There are those, however, that, filled with certian exuberance that can only come from the spiritual life, embrace this glory. It is the glory of being unique, absolutely unique. It is the glory of being made in the image and likeness of God. It is a glory whose light shines even more stronger because it is hidden to the eyes of most. It is a secret glory, a mysterious beauty, like that of Christ’s beaten face on the cross.

Transfigured Face (Image)

The final beauty presented by Lacroix is that of a secret glory that becomes sensible. The occasions a rare and holy. One can’t help but think of Moses when the “skin of his face shone, and they were afraid to come near him” (Ex 34:30).

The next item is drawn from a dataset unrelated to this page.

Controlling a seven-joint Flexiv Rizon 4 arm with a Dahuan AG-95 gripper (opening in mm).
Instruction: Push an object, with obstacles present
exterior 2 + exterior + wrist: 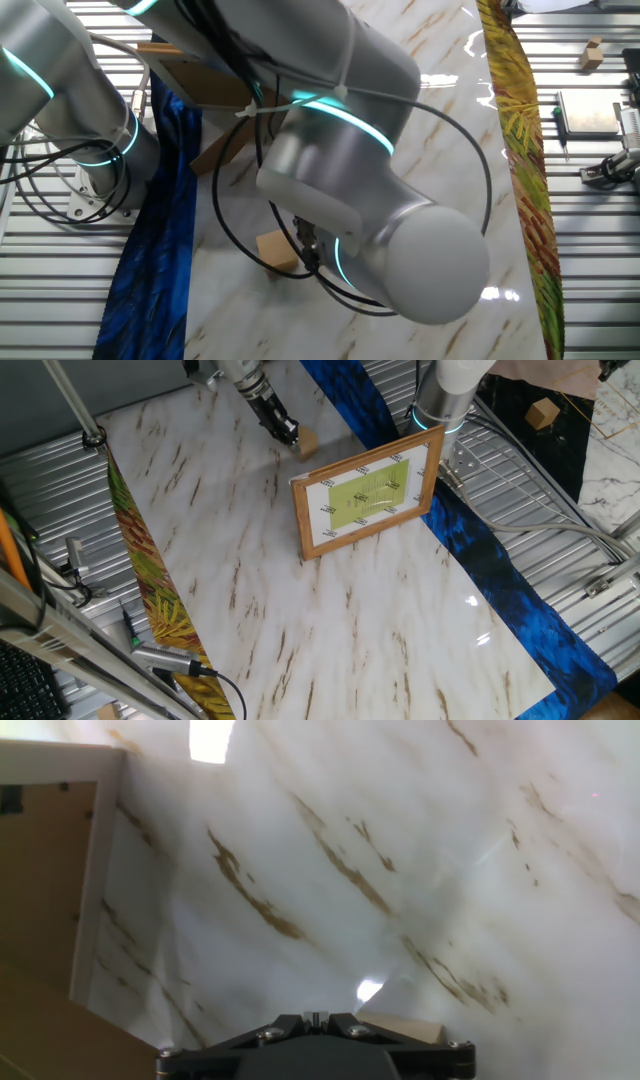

Or Christ, before his apostles, when “his face shone like the sun, and his garments became white as light” (Matthew 17:2).

Here, we are speaking of an almost divine beauty as we find in 2 Cor 3, 18: “And we all, with unveiled face, beholding the glory of the Lord, are being changed into his likeness from one degree of glory to another.”

While rare, it is not necesasrily impossibly to see this kind of a beauty. Have you never witness a certian kind of luminosity in the face of some? It is that sort of glowing joy emitted by an old monk, or by the young sister who has just taken her vows, or by a mother who has just given birth to her newborn child.

It is a gift to perceive this kind of beauty, but it is also the horizon of each one of our Christina lives. In fact, in one sense, the universal invitation to do apostolate, to share Christ’s message means that each one of us is called to transmit this kind of beauty to others.